▸ EXERCISE
Write out, word for word, the part of the listing below that opens with the line containing "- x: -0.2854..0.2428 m" and closes with the line containing "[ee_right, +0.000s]", keeping both of those lines and adding no others.

▸ DATA FOR THIS TASK
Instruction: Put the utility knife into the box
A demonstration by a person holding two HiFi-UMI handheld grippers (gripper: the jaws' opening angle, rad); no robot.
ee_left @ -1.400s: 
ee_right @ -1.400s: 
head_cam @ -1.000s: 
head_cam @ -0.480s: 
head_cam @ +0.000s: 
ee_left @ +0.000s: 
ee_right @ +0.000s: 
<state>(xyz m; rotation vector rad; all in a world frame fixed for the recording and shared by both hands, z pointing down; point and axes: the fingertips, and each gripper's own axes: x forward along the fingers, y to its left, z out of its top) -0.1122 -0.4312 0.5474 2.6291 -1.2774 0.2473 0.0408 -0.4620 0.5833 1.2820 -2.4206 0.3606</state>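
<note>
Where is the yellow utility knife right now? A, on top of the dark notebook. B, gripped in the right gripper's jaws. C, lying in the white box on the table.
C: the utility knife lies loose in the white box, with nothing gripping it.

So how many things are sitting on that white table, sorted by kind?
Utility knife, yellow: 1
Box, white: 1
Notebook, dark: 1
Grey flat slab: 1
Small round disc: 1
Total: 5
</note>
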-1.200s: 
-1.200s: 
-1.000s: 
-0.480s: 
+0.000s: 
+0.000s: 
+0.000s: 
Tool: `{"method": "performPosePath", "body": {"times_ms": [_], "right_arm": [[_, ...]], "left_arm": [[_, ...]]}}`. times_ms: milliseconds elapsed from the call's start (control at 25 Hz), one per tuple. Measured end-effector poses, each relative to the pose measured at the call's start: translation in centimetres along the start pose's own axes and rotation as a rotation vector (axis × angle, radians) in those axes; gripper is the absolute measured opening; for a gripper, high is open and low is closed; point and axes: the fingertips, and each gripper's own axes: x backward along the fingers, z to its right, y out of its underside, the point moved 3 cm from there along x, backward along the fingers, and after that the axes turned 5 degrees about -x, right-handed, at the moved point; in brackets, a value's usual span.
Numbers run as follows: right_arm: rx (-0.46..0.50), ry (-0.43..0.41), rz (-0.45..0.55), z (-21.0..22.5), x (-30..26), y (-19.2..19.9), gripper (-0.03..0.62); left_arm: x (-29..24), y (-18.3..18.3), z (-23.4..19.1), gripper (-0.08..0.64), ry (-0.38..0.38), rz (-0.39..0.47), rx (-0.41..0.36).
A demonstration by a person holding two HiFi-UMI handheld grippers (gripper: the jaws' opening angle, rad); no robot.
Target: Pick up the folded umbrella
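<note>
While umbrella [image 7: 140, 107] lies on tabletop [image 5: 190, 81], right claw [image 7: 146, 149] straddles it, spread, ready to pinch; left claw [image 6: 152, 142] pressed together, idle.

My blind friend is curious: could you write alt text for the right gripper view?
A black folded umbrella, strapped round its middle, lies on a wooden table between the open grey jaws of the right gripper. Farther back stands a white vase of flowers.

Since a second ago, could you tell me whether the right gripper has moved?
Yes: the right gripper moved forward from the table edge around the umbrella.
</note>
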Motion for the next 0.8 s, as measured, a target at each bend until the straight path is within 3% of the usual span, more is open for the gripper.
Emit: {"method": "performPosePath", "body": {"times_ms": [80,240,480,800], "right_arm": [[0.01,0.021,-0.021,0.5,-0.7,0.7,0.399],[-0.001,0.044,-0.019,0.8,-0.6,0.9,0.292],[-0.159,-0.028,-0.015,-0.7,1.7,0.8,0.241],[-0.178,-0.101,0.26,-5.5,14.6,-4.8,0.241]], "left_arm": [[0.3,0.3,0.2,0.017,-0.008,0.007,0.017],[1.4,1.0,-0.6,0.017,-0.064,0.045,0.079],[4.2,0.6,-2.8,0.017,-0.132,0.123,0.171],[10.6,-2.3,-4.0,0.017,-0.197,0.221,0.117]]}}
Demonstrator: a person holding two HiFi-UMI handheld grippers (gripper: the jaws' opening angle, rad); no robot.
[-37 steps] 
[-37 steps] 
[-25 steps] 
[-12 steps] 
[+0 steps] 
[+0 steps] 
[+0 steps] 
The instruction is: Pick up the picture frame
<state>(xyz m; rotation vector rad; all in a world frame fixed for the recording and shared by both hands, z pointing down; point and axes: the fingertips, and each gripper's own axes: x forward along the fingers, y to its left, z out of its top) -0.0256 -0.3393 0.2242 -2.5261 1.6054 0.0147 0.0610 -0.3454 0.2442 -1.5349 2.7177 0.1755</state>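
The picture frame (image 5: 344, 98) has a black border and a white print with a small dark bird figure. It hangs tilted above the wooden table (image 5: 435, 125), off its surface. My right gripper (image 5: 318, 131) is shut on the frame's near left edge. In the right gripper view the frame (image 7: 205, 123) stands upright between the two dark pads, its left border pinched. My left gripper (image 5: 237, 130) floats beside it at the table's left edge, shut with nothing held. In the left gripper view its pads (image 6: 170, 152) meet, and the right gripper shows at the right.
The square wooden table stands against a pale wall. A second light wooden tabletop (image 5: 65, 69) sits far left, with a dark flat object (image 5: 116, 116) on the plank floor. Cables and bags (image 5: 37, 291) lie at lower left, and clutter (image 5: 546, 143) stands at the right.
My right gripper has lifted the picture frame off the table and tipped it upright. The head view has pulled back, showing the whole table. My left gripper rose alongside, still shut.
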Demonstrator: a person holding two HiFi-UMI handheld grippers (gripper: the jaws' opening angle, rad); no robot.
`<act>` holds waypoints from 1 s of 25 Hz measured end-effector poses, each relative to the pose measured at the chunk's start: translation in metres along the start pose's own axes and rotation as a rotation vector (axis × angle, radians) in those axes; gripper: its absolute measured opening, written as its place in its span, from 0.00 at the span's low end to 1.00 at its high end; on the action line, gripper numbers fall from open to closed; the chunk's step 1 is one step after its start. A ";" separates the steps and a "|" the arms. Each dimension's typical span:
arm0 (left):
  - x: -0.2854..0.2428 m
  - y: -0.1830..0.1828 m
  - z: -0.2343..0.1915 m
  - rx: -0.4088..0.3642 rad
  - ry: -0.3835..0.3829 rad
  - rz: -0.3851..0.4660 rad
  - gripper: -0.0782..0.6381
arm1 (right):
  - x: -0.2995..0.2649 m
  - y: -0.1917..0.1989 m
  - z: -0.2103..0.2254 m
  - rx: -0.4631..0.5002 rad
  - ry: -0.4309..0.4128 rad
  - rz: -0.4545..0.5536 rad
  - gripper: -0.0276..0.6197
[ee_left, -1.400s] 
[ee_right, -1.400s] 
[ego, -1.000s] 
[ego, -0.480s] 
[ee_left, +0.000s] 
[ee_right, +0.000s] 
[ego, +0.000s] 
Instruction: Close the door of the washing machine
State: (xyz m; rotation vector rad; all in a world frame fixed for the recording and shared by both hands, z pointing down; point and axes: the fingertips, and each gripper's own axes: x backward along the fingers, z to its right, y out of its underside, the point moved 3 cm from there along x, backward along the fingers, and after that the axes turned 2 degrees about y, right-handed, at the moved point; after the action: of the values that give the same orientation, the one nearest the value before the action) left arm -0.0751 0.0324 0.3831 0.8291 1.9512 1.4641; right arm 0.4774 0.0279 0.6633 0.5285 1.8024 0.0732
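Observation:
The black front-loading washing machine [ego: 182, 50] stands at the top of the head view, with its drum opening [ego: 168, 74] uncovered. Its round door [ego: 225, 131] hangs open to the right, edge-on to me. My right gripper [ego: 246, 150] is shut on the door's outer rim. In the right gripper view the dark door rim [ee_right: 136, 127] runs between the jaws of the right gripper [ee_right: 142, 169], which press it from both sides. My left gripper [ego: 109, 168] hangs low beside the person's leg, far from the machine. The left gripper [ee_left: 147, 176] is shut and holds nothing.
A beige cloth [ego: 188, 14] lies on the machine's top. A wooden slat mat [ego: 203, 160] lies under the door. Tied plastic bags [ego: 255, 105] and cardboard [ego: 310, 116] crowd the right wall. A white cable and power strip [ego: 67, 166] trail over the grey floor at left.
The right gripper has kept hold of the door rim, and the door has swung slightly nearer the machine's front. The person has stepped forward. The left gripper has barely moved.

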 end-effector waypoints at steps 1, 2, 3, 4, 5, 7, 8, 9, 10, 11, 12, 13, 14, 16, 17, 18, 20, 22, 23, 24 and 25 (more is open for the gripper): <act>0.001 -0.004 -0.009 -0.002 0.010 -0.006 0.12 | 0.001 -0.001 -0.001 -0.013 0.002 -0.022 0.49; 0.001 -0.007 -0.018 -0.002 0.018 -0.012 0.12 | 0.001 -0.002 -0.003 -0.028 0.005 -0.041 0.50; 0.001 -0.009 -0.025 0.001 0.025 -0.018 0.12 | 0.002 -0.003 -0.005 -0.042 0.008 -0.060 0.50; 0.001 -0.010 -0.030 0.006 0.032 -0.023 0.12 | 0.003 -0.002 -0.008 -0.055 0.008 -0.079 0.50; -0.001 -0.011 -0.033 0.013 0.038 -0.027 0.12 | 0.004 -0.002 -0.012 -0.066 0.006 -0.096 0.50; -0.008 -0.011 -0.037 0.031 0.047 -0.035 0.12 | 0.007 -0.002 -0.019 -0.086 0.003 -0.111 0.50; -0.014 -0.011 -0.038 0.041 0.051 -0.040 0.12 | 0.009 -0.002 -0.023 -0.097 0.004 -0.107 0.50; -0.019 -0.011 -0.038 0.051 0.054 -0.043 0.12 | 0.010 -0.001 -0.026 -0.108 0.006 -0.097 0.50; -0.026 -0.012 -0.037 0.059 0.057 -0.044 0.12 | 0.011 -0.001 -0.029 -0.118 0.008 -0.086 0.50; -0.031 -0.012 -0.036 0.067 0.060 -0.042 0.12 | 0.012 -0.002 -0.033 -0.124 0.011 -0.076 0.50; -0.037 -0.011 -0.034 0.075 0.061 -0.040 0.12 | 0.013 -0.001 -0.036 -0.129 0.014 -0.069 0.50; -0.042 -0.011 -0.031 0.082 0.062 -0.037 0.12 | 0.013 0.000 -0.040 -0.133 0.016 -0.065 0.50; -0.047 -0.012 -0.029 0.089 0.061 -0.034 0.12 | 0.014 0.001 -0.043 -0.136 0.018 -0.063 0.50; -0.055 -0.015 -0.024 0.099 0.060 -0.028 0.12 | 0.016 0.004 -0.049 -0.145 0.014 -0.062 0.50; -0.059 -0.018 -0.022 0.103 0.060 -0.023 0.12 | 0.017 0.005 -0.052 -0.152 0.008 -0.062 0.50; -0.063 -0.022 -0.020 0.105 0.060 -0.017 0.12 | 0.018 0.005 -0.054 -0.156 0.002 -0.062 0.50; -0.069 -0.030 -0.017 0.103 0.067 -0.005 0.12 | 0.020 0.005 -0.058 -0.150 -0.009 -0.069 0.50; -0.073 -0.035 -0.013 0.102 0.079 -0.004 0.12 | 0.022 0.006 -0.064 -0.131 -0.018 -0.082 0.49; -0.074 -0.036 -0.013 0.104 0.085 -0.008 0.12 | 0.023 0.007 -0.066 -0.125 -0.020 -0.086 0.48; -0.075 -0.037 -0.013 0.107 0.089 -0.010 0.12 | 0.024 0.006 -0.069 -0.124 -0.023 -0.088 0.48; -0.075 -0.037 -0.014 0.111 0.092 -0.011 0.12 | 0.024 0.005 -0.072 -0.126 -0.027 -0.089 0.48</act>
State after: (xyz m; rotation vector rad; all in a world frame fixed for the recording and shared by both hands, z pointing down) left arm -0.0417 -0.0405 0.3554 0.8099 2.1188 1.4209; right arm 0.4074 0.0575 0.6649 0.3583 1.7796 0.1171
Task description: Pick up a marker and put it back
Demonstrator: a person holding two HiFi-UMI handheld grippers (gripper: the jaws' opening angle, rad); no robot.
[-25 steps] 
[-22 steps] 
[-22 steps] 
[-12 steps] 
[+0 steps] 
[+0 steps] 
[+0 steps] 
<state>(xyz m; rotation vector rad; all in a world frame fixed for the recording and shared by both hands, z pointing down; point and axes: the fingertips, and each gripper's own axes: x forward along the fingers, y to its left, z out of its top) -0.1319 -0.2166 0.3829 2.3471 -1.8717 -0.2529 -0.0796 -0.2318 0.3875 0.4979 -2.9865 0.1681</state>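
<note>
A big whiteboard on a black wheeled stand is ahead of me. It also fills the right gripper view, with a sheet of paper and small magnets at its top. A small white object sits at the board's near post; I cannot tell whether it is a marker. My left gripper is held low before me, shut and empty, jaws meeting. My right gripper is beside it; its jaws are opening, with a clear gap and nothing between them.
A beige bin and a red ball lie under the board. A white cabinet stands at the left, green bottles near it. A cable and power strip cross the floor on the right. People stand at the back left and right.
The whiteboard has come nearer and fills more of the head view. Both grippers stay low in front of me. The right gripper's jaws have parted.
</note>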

▸ RESPONSE AREA
  - x: -0.2854..0.2428 m
  - y: -0.1830..0.1828 m
  - z: -0.2343..0.1915 m
  - rx: -0.4088..0.3642 rad
  - ry: -0.3835..0.3829 rad
  - rz: -0.3851..0.4660 rad
  - gripper: -0.0782..0.6381
arm1 (right):
  - x: -0.2995..0.2649 m
  - y: -0.1917..0.1989 m
  - z: -0.2103..0.2254 m
  - rx: -0.4631..0.5002 rad
  - ry: -0.4309..0.4128 rad
  - rz: -0.4545..0.5536 rad
  - gripper: -0.0276..0.6197
[ee_left, -1.400s] 
[ee_right, -1.400s] 
[ego, -1.000s] 
[ego, -0.480s] 
[ee_left, +0.000s] 
[ee_right, +0.000s] 

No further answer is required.